Earlier, there’d been a pizza dinner at the Hanover house for the boys’ and girls’ track teams. Jason was an unofficial chaperone who knew most of the kids because he sometimes ran with the teams for exercise. The teenage girls had fussed over how cute Emily was, and, as the party wound down, his daughter had fallen asleep in the study during a Shrek showing. Caren had thrown her husband meaningful glances and Jason had allowed himself to be talked into a quick drink and round of darts.
“She’ll be fine here for an hour,” Caren had said, tucking a quilt around his daughter’s shoulders. “Go out with Hank, take some ‘you’ time.”
It was true that he hadn’t indulged in much of a social life since Sophie’s passing: Yet now that he stood in noisy Guthrie Dance Hall, where it seemed everyone but him had known one another since kindergarten, he couldn’t believe he’d let himself get conned into another attempt to introduce him to eligible women.
“I’m sure Becca’s lovely,” Jason said, “but we’ve finished our drinks and should probably head back to your place.”
The coach looked crestfallen. “You haven’t danced with anybody yet.”

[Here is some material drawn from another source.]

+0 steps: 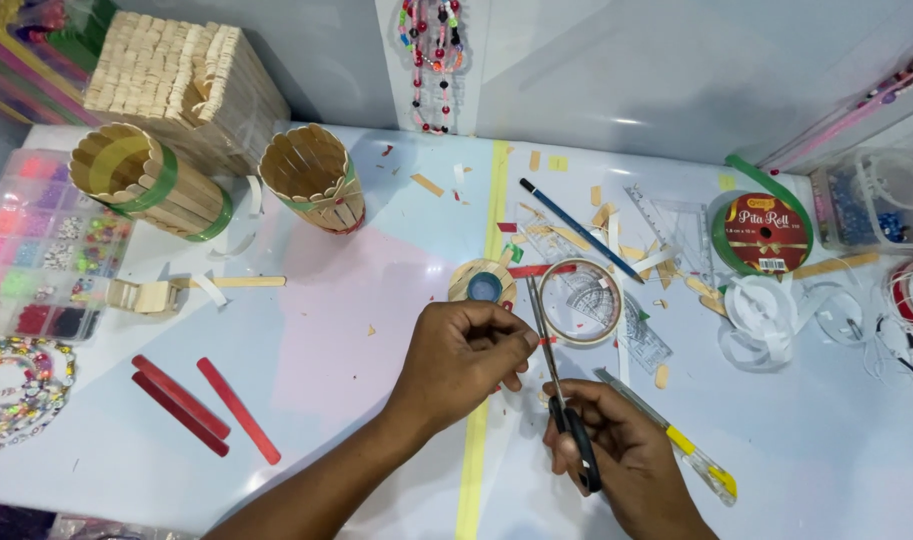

“Hank, I appreciate the thought, but there’s already a female in my life whom I love with my whole heart.” In the past year and a half, Emily had been abandoned by her mother and moved to a new town, where she’d lost yet another maternal figure when Gran died in her sleep. His daughter needed time for her life to stabilize—his starting to date probably wasn’t the best way to achieve that.
“A female?” Hank was a good man, but subtlety was lost on him. He squinted at Jason in confusion. “You don’t mean your ex? ‘Cause I thought that was done.”
“It is. Completely.” Jason had worked his way through the initial denial and shock of Isobel’s departure to subsequent fury and eventual, faintly pitying, acceptance. He had no desire to pick at that particular emotional scab. “But just because I’m over her doesn’t mean I’m eager to start the search for the future Mrs. McDeere.”
“Okay, okay.” The other man held up his hands in a gesture of surrender. “Had to try, though. I promised the wife. No hard feelings?”
“No, of c—” Jason stared past the coach’s shoulder, meeting a pair of wide jade eyes. Logically, he knew he couldn’t make out the woman’s eye color from several yards away, but he’d seen her around town plenty of times. His memory automatically filled in the visual details that were fuzzy from this distance, as well as her name: Veronica Carter. Perhaps she’d merely been looking around, just as he had, and their gazes colliding was coincidence. But there seemed to be something in her expression—
A laughing couple wandered into his line of sight, blocking Veronica, and he blinked, feeling foolish.
“McDeere?”
“Yeah. Sorry, I just remembered something I needed to take care of Monday.”